[PROVIDED DATA Boundary: Start]

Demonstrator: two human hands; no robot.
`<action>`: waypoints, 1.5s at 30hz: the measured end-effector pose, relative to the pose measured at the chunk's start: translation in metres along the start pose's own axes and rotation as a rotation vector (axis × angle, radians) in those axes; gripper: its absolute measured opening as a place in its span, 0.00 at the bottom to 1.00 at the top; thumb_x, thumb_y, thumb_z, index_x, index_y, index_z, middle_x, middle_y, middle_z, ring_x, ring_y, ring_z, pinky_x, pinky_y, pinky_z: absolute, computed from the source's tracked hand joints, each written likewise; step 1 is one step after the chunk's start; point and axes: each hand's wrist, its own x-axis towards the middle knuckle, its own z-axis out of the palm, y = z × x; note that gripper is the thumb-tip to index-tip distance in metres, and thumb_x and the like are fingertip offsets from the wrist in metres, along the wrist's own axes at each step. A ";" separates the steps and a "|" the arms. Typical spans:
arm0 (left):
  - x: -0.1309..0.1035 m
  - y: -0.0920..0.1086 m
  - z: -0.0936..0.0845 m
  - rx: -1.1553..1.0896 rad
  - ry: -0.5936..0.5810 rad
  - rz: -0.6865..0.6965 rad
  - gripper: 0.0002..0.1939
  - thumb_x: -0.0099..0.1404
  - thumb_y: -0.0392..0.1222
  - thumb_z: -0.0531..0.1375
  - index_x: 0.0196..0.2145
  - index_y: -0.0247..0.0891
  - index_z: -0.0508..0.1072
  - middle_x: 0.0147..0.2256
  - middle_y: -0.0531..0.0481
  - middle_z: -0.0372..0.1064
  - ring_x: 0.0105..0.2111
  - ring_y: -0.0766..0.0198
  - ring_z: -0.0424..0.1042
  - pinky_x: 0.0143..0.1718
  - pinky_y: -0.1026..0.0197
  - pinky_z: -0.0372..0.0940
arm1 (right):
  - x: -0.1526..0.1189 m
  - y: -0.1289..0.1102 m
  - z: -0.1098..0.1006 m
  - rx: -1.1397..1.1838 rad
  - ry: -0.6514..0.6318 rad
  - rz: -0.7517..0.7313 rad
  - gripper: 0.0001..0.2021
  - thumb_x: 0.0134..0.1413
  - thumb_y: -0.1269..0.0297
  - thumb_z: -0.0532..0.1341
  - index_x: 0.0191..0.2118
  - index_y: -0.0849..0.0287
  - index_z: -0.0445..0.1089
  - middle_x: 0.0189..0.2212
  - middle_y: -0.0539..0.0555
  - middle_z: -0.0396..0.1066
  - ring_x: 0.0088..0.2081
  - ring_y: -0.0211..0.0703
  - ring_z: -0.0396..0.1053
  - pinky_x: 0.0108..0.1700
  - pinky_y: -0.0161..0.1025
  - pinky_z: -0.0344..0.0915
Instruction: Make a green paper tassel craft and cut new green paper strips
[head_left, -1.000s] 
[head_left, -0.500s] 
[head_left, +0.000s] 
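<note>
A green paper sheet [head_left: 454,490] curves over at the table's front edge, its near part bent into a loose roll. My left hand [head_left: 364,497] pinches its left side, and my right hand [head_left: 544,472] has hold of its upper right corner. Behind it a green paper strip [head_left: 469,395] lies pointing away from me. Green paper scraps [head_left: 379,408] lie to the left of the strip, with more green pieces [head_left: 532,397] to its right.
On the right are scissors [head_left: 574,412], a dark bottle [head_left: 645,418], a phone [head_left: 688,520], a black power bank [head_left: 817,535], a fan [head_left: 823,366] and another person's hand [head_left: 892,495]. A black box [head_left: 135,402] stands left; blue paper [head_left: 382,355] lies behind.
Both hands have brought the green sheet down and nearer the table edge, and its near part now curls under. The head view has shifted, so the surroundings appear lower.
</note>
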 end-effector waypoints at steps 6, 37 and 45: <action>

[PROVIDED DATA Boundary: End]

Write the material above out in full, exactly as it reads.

WRITTEN ANSWER:
Demonstrator: two human hands; no robot.
`<action>`: waypoints, 1.5s at 30hz: the measured end-effector pose, relative to the pose measured at the chunk's start: translation in metres along the start pose's own axes and rotation as a rotation vector (axis × angle, radians) in those axes; gripper: its absolute measured opening as a place in its span, 0.00 at the bottom to 1.00 at the top; thumb_x, thumb_y, thumb_z, index_x, index_y, index_z, middle_x, middle_y, middle_z, ring_x, ring_y, ring_z, pinky_x, pinky_y, pinky_z: absolute, computed from the source's tracked hand joints, each written likewise; step 1 is one step after the chunk's start; point and axes: each hand's wrist, its own x-axis towards the middle knuckle, its own z-axis out of the palm, y = z × x; note that gripper is the thumb-tip to index-tip distance in metres, and thumb_x and the like are fingertip offsets from the wrist in metres, along the wrist's own axes at each step. A ";" separates the steps and a "|" the arms. Typical spans:
arm0 (left):
  - x: -0.1309..0.1035 m
  - y: -0.0920..0.1086 m
  - z: -0.0936..0.0845 m
  - rx: -1.1553..1.0896 rad
  - ry: -0.5936..0.5810 rad
  - rz: -0.6865..0.6965 rad
  - gripper: 0.0002..0.1939
  - thumb_x: -0.0099..0.1404
  - thumb_y: -0.0392..0.1222
  - thumb_z: -0.0531..0.1375
  - index_x: 0.0196..0.2145
  - index_y: -0.0247..0.0891
  - index_z: -0.0508..0.1072
  - middle_x: 0.0147..0.2256
  - middle_y: -0.0531..0.0481
  - middle_z: -0.0372..0.1064
  - ring_x: 0.0105..0.2111
  - ring_y: -0.0766..0.0198
  - ring_z: -0.0424..0.1042
  - pinky_x: 0.0143..0.1718
  - pinky_y: -0.1026..0.0197
  - pinky_z: -0.0372..0.0940
arm1 (right):
  - x: -0.1526..0.1189 m
  - y: -0.1289..0.1102 m
  - z: -0.1098..0.1006 m
  - rx: -1.1397..1.1838 rad
  - ry: -0.6514..0.6318 rad
  - rz: -0.7517..0.7313 rad
  - gripper: 0.0001..0.2021
  - thumb_x: 0.0134..0.1413
  - thumb_y: -0.1269..0.0297
  - thumb_z: -0.0532..0.1341
  - index_x: 0.0191..0.2118
  - index_y: -0.0849..0.0287
  - index_z: -0.0445..0.1089
  - middle_x: 0.0189..0.2212
  - middle_y: -0.0539..0.0555
  - middle_z: -0.0396..0.1066
  - ring_x: 0.0088..0.2081
  - ring_y: -0.0211..0.0703
  - ring_z: -0.0396..0.1053
  - pinky_x: 0.0108..0.1700
  - pinky_y: -0.0161..0.1025
  - pinky_z: -0.0344..0.0915
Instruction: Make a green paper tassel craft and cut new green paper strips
[head_left, -1.000s] 
[head_left, -0.500s] 
[head_left, +0.000s] 
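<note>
A green paper sheet [head_left: 454,490] curves over at the table's front edge, its near part bent into a loose roll. My left hand [head_left: 364,497] pinches its left side, and my right hand [head_left: 544,472] has hold of its upper right corner. Behind it a green paper strip [head_left: 469,395] lies pointing away from me. Green paper scraps [head_left: 379,408] lie to the left of the strip, with more green pieces [head_left: 532,397] to its right.
On the right are scissors [head_left: 574,412], a dark bottle [head_left: 645,418], a phone [head_left: 688,520], a black power bank [head_left: 817,535], a fan [head_left: 823,366] and another person's hand [head_left: 892,495]. A black box [head_left: 135,402] stands left; blue paper [head_left: 382,355] lies behind.
Both hands have brought the green sheet down and nearer the table edge, and its near part now curls under. The head view has shifted, so the surroundings appear lower.
</note>
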 end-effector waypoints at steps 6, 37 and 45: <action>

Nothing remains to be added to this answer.